Note: If you got here via a web search for handling UIKit menus or responder chain actions in SwiftUI and don’t need/care about the context here, you can jump straight to my GitHub repo containing the sample project, which has a much more succinct readme.
We’re currently in the process of bringing my indie company’s main app, Cascable, to the Mac using the Mac Catalyst technology.
An early build of Cascable for Mac, an iOS app ported to the Mac with Catalyst.
Cascable isn’t a particularly huge app in terms of lines of code (around 90,000 lines of Swift and 57,000 lines of Objective-C), but it is getting pretty large in terms of time. Cascable 1.0 shipped in 2015 and has evolved from there, travelling through various iOS UI trends — starting in the era of Storyboards and visual editing, through autolayout’s visual format language, the expanded auto layout APIs for expressing constraints in code, and finally into SwiftUI.

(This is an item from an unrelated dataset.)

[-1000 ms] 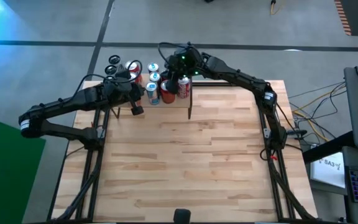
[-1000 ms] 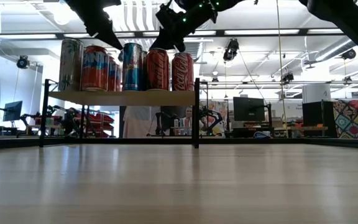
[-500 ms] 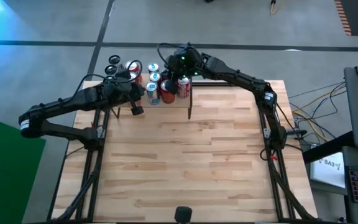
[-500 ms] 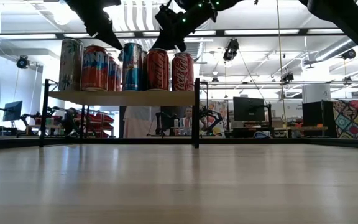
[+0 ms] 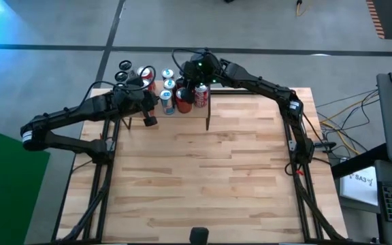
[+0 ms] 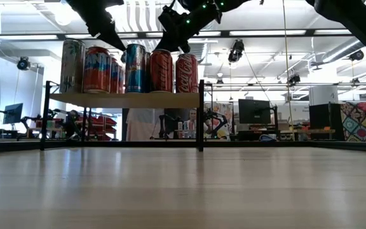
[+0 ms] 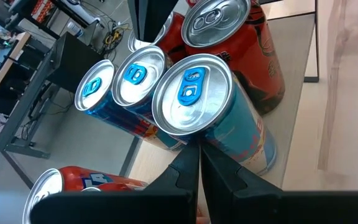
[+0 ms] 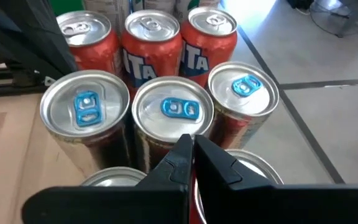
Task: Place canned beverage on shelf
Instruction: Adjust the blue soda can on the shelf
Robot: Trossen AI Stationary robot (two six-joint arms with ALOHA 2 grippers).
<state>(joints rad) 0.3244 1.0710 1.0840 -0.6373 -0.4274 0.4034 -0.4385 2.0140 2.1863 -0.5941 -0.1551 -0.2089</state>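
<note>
On shelf [image 6: 122, 99], far-left corner of counter [image 5: 209, 170]: cluster of canned beverages [image 6: 132, 67], upright, packed side by side, red and blue. Compared with a second earlier — no shift noted in cans or arms. Left gripper [image 7: 199, 163]: fingers pressed together, empty, just above a blue-tabbed can [image 7: 194, 93]. Right gripper [image 8: 190, 148]: fingers likewise together, holding nothing, over the cluster. Judged: placing finished — nothing in hand, no can left on the counter; withdrawal likely next.

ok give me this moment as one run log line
shelf: cans standing clustered on it | left gripper: shut, empty, above the cans | right gripper: shut, empty, above the cans | table: no can left on it
</note>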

We’re not in any particular hurry to throw away and rebuild our perfectly working UI code in favour of SwiftUI, instead preferring to build new UI with the tool most appropriate with the task at hand, and modifying existing UI components in whatever they were originally built in.
As a result of this approach, the Cascable app is a melting pot of all the above mentioned UI building techniques, and for the most part this works great. However, SwiftUI is a radical departure from UIKit in many ways, and the meeting point between SwiftUI and UIKit can be a little bit… tricky.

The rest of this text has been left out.